When all the stages in the Chain of Survival take place promptly, the figures are very much better. This is possible where the arrest is recognised immediately, bystanders perform CPR, and an automated defibrillator is used before the ambulance service arrive. Survival rates in excess of 50% have been reported under these circumstances.
“We also encourage people to help themselves. One of the most important things we encourage people to do is to learn basic life support a skill that is going to make a difference in your local vicinity“
Dr Andy Smith – Medical Director SWAS on BBC Spotlight 13/07/17
These points should be considered against the background knowledge that ambulance services cannot guarantee an immediate response to an individual call, even when it is given high priority. Even when they can attend promptly, it is only on exceptional occasions that they will be able to attend and provide defibrillation within the 3-5 minute time window that is the objective to provide the best chance of survival for the victim.

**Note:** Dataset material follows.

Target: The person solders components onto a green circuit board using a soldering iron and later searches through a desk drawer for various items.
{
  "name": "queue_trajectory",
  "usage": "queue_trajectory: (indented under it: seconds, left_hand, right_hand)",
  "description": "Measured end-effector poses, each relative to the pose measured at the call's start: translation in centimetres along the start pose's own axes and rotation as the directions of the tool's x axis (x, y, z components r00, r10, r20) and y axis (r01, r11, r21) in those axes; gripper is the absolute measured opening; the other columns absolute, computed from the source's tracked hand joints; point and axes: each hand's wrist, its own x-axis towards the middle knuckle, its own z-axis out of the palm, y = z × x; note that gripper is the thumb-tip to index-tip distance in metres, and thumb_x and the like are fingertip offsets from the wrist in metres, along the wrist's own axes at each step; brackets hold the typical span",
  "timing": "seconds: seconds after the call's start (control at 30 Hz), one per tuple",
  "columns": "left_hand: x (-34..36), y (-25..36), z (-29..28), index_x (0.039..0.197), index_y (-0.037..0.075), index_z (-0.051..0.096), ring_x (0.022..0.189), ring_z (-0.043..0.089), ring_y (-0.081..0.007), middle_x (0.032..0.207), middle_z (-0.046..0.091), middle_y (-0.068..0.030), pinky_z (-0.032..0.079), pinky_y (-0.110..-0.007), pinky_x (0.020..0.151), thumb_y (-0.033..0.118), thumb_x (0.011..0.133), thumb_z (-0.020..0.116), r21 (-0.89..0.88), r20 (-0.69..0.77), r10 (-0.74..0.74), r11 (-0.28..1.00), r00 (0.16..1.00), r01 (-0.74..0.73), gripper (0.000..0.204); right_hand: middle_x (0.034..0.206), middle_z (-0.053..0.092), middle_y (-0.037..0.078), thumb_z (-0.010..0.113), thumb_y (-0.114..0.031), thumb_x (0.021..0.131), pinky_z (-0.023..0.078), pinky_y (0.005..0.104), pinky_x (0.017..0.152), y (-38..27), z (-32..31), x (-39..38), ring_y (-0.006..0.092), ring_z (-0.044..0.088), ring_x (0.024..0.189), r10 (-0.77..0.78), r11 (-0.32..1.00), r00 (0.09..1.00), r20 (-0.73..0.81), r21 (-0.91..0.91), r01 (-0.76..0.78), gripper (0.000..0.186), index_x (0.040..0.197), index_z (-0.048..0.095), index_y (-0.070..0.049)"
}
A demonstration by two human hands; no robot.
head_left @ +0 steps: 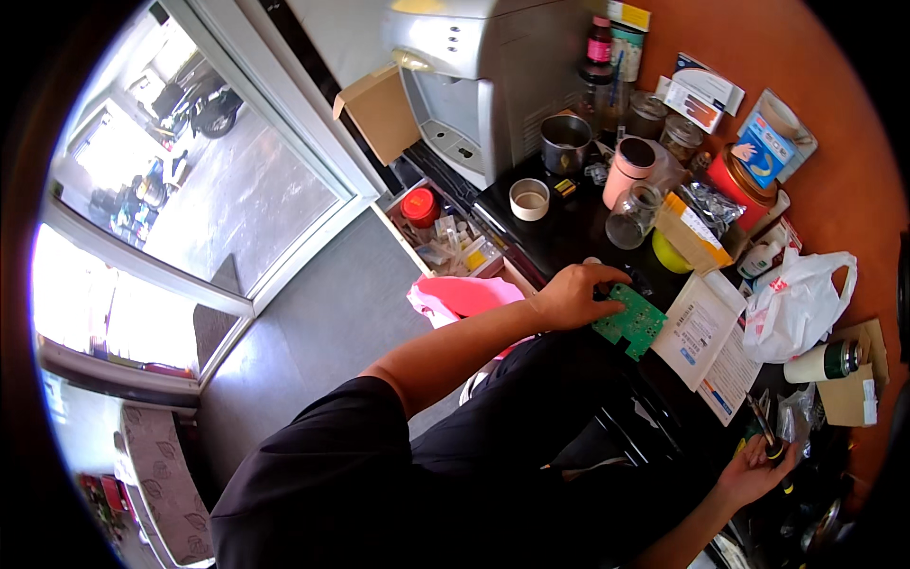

This is the reason we need a defibrillator in Ashprington and Tuckenhay.
Some people may be worried regarding the chance that they could do something wrong when attempting to provide CPR or use the defibrillator.
It is very unlikely that someone in the UK who acted in good faith when trying to help another person would be held liable for an adverse outcome. No such action has ever been brought against someone who performed CPR and, in general, the courts in the UK look favourably on those who go to the assistance of others.
The Resuscitation Council (UK) has published detailed guidance on this issue.
Defibrillators seem to be ‘popping up’ all over the country, with no information regarding the importance of CPR. The worry is whether people are getting a false sense of security thinking that this is the be all and end all of resuscitation.
The Ashprington and Tuckenhay defibrillator appeal support group are eager that as many people as possible have the knowledge and the ability to perform CPR effectively when required and are able to access the defibrillator as needed. Information will be arranged with advice provided by the British Heart Foundation and will include practical sessions using the resuscitation manikins.